Get a specific node type that matches a return value.

Parameters:
  • type – the node type

  • R – the return type

Returns:

std::optional that may contain a Node of type type with return type R.

inline std::optional<Node> sample_op_with_arg(DataType ret, DataType arg, bool terminal_compatible = true, int max_args = 0) const#

get operator with at least one argument matching arg

Parameters:
  • ret – return type

  • arg – argument type to match

  • terminal_compatible – if true, the other args the returned operator takes must exist in the terminal types.

  • max_args – if zero, there is no limit on number of arguments of the operator. If not, the operator can have at most max_args arguments.

Returns:

std::optional that may contain a matching operator respecting all restrictions.

inline std::optional<Node> get_node_like(Node node) const#

get a node with a signature matching node

Parameters:

node – the node to match

Returns:

std::optional that may contain a Node

std::optional<tree<Node>> sample_subtree(Node root, int max_d, int max_size) const#

create a subtree with maximum size and depth restrictions and root of type root_type

Parameters:
  • root_type – return type

  • max_d – the maximum depth

  • max_size – the maximum size of the tree (will be sampled between [1, max_size])

Returns:

std::optional that may contain a tree

void print() const#

prints the search space map.

template<typename P>
P make_program(const Parameters &params, int max_d, int max_size)#

Public Members

Map<Node> node_map#

Maps return types to argument types to node types.

schema:

{ return_type : { arguments_type : {node_type : node } }}

Map<float> node_map_weights#

A map of weights corresponding to elements in node_map, used to weight probabilities of each node being sampled from the map.

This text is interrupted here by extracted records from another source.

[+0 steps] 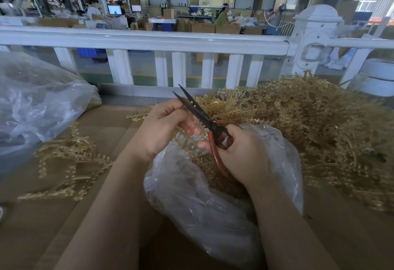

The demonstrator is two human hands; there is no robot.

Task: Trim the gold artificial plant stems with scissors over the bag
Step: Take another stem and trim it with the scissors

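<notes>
Left pile: we saw loose gold plastic stems (70, 163) lying on the brown cardboard desk (42, 216).
Left hand (162, 129): curled, pinching one gold stem beside the blades.
Scissors: our right hand (241, 152) gripped red-handled black scissors (200, 116), blades slightly parted, pointing up-left.
Bag: clear plastic bag (191, 195) lay directly beneath, holding clippings.

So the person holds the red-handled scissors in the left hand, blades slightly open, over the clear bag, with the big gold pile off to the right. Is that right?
Not quite: the head view shows the red-handled scissors in the right hand, not the left. The left hand holds a gold stem instead. The rest stands: blades slightly open, over the clear bag, big gold pile to the right.
</notes>
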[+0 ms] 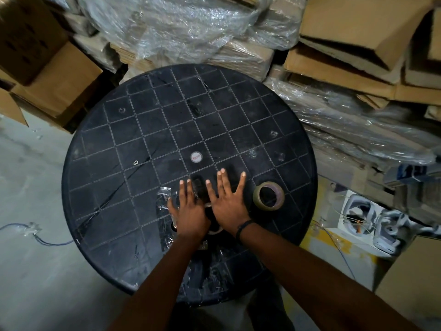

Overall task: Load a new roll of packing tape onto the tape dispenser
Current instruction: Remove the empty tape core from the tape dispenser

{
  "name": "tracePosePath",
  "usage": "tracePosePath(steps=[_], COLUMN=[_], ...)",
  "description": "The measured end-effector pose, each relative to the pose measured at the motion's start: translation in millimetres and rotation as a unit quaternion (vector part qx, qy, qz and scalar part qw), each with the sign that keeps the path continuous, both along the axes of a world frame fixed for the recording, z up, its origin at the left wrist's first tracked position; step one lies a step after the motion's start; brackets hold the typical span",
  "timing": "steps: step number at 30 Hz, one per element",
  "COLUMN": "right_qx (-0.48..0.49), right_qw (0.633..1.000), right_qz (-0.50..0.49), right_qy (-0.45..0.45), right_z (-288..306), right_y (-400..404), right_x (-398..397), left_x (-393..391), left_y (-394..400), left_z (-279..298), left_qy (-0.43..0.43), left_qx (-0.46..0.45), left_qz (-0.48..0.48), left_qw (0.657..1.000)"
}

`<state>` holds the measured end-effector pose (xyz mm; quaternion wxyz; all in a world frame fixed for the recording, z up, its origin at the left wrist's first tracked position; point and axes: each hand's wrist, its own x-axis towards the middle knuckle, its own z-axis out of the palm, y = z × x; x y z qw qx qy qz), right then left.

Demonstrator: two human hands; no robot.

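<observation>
A round black counter [152, 130] with a grid of raised lines carried the work, and both hands lay flat on it near its front half. The left hand [188, 209] rested palm down with its fingers [182, 187] straight and held nothing. The right hand [229, 201] lay beside it, its fingers [239, 185] spread and straight, a dark band on the wrist. Between and partly under the two hands sat the dark tape dispenser [199, 189], mostly hidden and blurred. The tape roll [268, 195] stood on the counter just to the right of the right hand, apart from it. Crumpled clear tape [163, 199] lay by the left hand. Cardboard boxes [57, 77] and plastic wrap [181, 22] were piled behind the counter.
</observation>
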<state>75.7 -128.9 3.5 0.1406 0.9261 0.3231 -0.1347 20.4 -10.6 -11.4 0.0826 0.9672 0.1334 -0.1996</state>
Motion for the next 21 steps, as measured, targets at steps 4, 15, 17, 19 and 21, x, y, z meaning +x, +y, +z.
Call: tracePosePath(steps=[4, 15, 17, 19, 21], right_qx=[0.001, 0.042, 0.033, 0.017, 0.014], right_qw=[0.994, 0.991, 0.988, 0.986, 0.987], right_qz=[0.064, 0.128, 0.15, 0.166, 0.159], right_qy=[0.084, 0.018, -0.007, -0.025, -0.03], right_z=[-8, 9, 7, 9, 12], right_y=[-1, 14, 13, 11, 12], right_x=[6, 6, 8, 11, 13], left_x=[0, 1, 0, 0, 0], left_y=[2, -5, -12, -18, -22], left_z=[5, -11, -12, -9, -7], left_qy=[-0.003, -0.043, -0.062, -0.078, -0.094], left_qx=[0.002, -0.004, 0.011, 0.019, 0.016], left_qz=[-0.011, 0.116, 0.158, 0.206, 0.25], left_qw=[1.0, 0.992, 0.985, 0.975, 0.964])
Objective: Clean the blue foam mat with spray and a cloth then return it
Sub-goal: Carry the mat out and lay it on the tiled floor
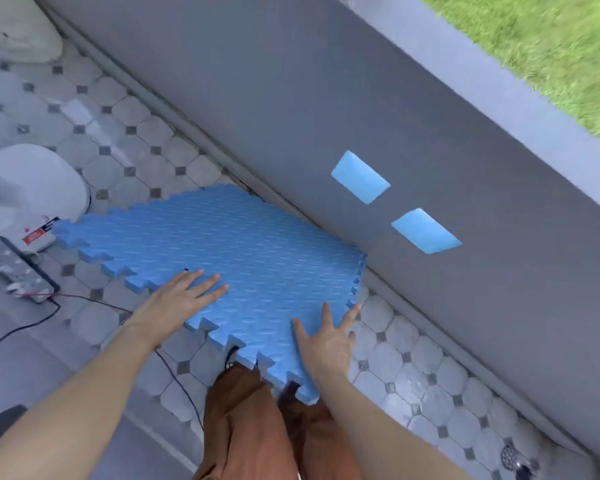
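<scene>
A tiled floor point(125, 109) runs beside a grey wall point(361, 116). The blue foam mat point(229, 244) lies against it, left hand point(184, 296) and right hand point(326, 337) pressing flat, fingers spread. No spray or cloth is visible; likely the return step.

A sky-blue foam mat point(229, 247) is embossed with a raised repeating texture and edged with puzzle-like teeth. The floor point(132, 133) is laid with pale grey octagonal tiles and small dark squares. The wall point(326, 98) is painted grey, with two light-blue rectangular openings point(360, 177). Rust-brown trousers point(243, 427) are worn.
</scene>
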`<state>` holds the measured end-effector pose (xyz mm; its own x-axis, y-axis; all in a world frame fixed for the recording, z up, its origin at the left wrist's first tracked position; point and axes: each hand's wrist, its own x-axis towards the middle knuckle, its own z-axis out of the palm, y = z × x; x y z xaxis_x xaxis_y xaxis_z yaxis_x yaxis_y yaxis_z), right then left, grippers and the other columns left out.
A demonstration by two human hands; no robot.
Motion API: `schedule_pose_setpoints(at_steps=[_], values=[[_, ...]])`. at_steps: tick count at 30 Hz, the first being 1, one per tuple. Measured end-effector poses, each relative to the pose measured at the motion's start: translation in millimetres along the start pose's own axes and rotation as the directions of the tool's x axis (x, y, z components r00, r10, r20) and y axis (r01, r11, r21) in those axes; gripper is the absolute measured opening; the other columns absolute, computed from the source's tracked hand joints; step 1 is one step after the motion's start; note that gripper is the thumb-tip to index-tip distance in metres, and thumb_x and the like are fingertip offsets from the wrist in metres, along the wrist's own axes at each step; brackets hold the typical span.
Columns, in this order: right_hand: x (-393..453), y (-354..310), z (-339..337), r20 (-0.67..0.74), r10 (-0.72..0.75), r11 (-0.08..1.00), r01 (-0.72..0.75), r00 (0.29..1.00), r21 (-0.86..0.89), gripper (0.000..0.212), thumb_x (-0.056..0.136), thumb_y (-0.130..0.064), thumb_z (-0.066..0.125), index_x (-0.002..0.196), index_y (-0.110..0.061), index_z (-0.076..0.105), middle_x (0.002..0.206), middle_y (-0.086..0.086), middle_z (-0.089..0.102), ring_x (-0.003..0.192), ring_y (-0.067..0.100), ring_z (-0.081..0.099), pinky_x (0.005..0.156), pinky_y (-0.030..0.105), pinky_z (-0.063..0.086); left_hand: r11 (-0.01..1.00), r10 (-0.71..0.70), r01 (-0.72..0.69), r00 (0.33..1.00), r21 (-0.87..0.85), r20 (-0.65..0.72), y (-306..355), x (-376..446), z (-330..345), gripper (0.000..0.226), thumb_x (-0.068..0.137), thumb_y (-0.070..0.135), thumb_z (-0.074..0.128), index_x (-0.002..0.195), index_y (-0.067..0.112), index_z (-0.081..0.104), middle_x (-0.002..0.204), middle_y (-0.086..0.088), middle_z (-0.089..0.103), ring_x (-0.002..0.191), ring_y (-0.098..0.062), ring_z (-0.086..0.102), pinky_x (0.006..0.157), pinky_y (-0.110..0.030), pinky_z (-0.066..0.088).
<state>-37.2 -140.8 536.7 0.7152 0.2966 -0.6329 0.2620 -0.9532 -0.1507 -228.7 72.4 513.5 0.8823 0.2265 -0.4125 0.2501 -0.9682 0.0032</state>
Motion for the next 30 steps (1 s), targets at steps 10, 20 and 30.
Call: schedule_pose_setpoints(at_steps=[10,20,30], values=[[104,-6,125,0.271,0.164,0.927,-0.243,0.948,0.286,0.104,0.076,-0.066,0.066,0.154,-0.028,0.010,0.134,0.012,0.056,0.121,0.033,0.055,0.101,0.038,0.044,0.989,-0.141,0.145,0.978,0.011,-0.153,-19,-7,154,0.087,0.066,-0.028,0.036,0.142,0.014,0.042,0.142,-0.012,0.050,0.121,-0.045,0.050,0.116,-0.033,0.001],[206,-43,123,0.237,-0.211,0.972,0.229,0.948,-0.054,0.089,0.082,-0.071,0.054,0.153,-0.029,0.020,0.135,0.019,0.039,0.119,0.039,0.052,0.099,0.042,0.043,0.875,-0.451,0.426,0.890,-0.231,-0.067,46,19,203,0.083,0.066,-0.025,0.037,0.142,0.011,0.042,0.143,-0.015,0.048,0.124,-0.047,0.047,0.102,-0.055,0.039],[272,-2,181,0.381,-0.161,0.961,0.232,0.911,-0.148,0.093,0.077,-0.076,0.054,0.153,-0.041,0.011,0.139,0.011,0.048,0.121,0.032,0.053,0.097,0.041,0.048,0.924,-0.293,0.287,0.956,-0.253,0.012,87,42,279,0.115,0.039,-0.031,0.051,0.145,0.009,0.032,0.150,-0.015,0.037,0.132,-0.044,0.039,0.109,-0.051,0.030]])
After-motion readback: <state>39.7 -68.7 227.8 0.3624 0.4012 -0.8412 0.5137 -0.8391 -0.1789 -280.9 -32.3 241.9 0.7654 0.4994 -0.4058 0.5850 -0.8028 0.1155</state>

unordered_map<DataType, vector<Node>> terminal_map#

Maps return types to terminals.

schema:

 { return_type : vector of Nodes }

unordered_map<DataType, vector<float>> terminal_weights#

A map of weights corresponding to elements in terminal_map, used to weight probabilities of each terminal being sampled from the map.

vector<DataType> terminal_types#

A vector storing the available return types of terminals.